■ TASK DESCRIPTION: Would you please give the entries again word for word, with no images in your copy?

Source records
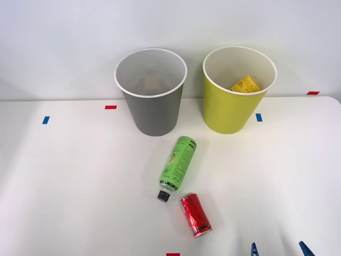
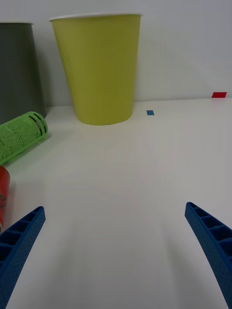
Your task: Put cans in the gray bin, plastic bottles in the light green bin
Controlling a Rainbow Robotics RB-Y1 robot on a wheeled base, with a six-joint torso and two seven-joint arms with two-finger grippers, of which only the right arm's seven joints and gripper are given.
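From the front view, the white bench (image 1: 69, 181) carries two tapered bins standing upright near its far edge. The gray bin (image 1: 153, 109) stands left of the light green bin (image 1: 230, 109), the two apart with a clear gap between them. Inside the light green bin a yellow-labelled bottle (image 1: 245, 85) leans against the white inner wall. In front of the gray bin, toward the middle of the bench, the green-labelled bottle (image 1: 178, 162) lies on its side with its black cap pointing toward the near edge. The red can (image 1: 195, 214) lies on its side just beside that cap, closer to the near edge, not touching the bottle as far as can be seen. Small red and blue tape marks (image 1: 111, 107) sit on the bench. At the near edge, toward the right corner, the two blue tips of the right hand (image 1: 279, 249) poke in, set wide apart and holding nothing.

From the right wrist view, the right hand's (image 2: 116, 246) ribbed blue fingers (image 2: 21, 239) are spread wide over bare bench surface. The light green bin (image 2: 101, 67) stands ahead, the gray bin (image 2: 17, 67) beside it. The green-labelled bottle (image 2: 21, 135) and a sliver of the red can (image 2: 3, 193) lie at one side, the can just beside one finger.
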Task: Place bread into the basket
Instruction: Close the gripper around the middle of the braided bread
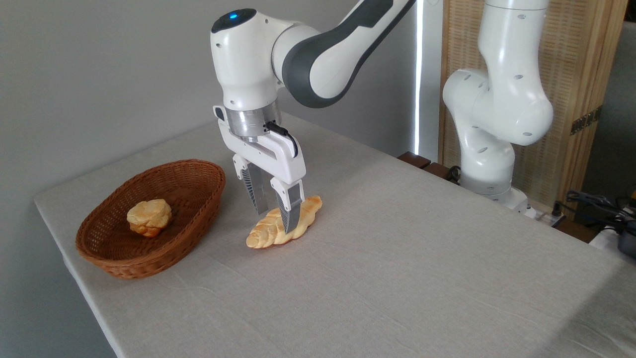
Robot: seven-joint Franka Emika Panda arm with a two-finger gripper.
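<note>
The hand (276, 219) points straight down over the middle of the bread (268, 234), its two fingers set on either side of the loaf's midsection: the nearer finger (290, 211) crosses in front of the braid and hides part of it, while the farther one stands behind it. The fingers are drawn in close around the loaf, but whether they actually press on it cannot be told. The bread lies on the desk (397, 258), running from near-left to far-right, with its pale tapered end toward the near-left and the other end showing to the right of the fingers. It sits just right of the basket (124, 261), apart from its rim. The basket rests near the left edge of the desk, and inside it lies a small round bun (149, 217), left of centre on the woven floor.
</note>
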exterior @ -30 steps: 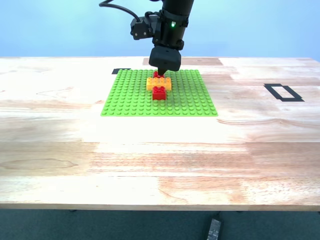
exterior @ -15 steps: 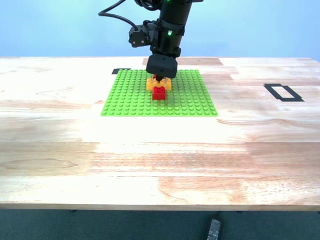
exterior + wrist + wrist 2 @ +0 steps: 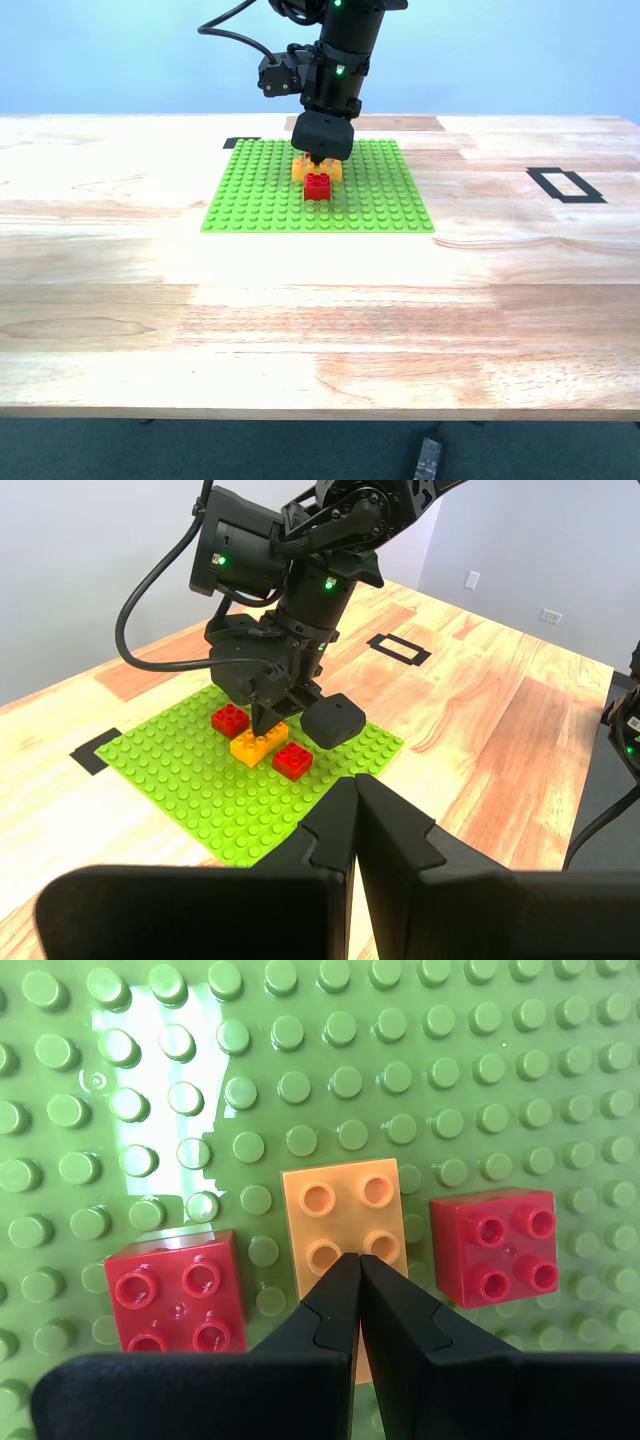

■ OUTPUT FOR THIS EXERCISE:
Your task: Put cans in the gray bin, plastic bottles in the light green bin
Controlling a Rainbow Robotics RB-Y1 robot on a wheeled base, with a six-joint torso and two seven-joint arms with two-finger grippers, of which only the right arm's seven joints and gripper are given.
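From the front view, the white bench (image 1: 69, 181) carries two tapered bins standing upright near its far edge. The gray bin (image 1: 153, 109) stands left of the light green bin (image 1: 230, 109), the two apart with a clear gap between them. Inside the light green bin a yellow-labelled bottle (image 1: 245, 85) leans against the white inner wall. In front of the gray bin, toward the middle of the bench, the green-labelled bottle (image 1: 178, 162) lies on its side with its black cap pointing toward the near edge. The red can (image 1: 195, 214) lies on its side just beside that cap, closer to the near edge, not touching the bottle as far as can be seen. Small red and blue tape marks (image 1: 111, 107) sit on the bench. At the near edge, toward the right corner, the two blue tips of the right hand (image 1: 279, 249) poke in, set wide apart and holding nothing.

From the right wrist view, the right hand's (image 2: 116, 246) ribbed blue fingers (image 2: 21, 239) are spread wide over bare bench surface. The light green bin (image 2: 101, 67) stands ahead, the gray bin (image 2: 17, 67) beside it. The green-labelled bottle (image 2: 21, 135) and a sliver of the red can (image 2: 3, 193) lie at one side, the can just beside one finger.
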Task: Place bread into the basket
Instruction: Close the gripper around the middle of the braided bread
Robot: seven-joint Franka Emika Panda arm with a two-finger gripper.
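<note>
The hand (276, 219) points straight down over the middle of the bread (268, 234), its two fingers set on either side of the loaf's midsection: the nearer finger (290, 211) crosses in front of the braid and hides part of it, while the farther one stands behind it. The fingers are drawn in close around the loaf, but whether they actually press on it cannot be told. The bread lies on the desk (397, 258), running from near-left to far-right, with its pale tapered end toward the near-left and the other end showing to the right of the fingers. It sits just right of the basket (124, 261), apart from its rim. The basket rests near the left edge of the desk, and inside it lies a small round bun (149, 217), left of centre on the woven floor.
</note>
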exterior @ -30 steps: 
exterior @ -15 steps: 
exterior + wrist + wrist 2 @ +0 steps: 

Now the exercise is complete.